### [Problem]
If a line in the data below contains "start", copy it.

### [Dataset content]

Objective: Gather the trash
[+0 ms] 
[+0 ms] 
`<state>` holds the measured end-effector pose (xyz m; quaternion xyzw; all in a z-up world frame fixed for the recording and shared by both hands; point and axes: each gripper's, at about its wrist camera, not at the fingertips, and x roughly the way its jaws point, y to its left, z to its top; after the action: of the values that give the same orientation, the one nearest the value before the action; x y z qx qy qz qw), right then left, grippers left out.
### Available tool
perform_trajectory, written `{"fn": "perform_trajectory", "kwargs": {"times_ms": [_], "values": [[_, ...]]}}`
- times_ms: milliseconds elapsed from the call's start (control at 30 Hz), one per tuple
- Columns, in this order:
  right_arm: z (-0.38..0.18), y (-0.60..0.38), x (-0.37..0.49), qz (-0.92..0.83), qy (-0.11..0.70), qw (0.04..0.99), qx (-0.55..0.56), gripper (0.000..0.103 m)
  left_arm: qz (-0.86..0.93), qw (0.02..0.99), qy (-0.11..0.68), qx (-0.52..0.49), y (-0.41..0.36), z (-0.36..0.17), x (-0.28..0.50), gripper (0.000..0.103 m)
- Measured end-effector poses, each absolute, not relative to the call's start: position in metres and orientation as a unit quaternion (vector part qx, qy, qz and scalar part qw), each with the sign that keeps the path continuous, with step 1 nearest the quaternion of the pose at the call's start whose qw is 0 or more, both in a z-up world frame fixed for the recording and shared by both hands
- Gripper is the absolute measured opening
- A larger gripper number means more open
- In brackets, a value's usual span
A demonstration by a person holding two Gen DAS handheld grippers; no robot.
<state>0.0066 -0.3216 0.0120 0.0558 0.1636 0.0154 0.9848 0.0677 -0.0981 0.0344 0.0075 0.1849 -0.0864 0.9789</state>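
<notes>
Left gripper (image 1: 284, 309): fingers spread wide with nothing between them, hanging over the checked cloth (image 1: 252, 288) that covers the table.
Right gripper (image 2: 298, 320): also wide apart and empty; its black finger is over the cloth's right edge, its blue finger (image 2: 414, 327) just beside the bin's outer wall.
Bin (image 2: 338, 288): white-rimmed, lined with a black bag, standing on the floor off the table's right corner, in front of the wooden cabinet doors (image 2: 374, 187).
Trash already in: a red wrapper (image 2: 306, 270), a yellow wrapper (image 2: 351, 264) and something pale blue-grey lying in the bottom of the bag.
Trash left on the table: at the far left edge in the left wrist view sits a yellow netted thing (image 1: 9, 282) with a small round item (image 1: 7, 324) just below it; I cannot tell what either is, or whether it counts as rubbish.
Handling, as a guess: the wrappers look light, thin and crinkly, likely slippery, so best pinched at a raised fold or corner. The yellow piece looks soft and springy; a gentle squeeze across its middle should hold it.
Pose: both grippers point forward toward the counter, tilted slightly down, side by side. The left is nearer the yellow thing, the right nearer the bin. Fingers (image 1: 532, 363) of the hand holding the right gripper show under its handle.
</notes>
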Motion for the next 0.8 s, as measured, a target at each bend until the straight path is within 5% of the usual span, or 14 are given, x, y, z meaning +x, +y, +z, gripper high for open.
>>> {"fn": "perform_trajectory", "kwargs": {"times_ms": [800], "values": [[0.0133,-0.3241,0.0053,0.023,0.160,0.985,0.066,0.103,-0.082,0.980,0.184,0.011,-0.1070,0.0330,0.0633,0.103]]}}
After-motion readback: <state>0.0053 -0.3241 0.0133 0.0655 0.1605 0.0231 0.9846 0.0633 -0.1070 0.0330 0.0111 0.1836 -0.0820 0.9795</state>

### [Result of the task]
- times_ms: milliseconds elapsed from the call's start (control at 30 Hz), one per tuple
- Measured end-effector poses, each absolute, not relative to the call's start: position in metres and orientation as a unit quaternion (vector part qx, qy, qz and scalar part qw), each with the sign that keeps the path continuous, with step 1 nearest the quaternion of the pose at the call's start whose qw is 0 or more, both in a z-up world frame fixed for the recording and shared by both hands

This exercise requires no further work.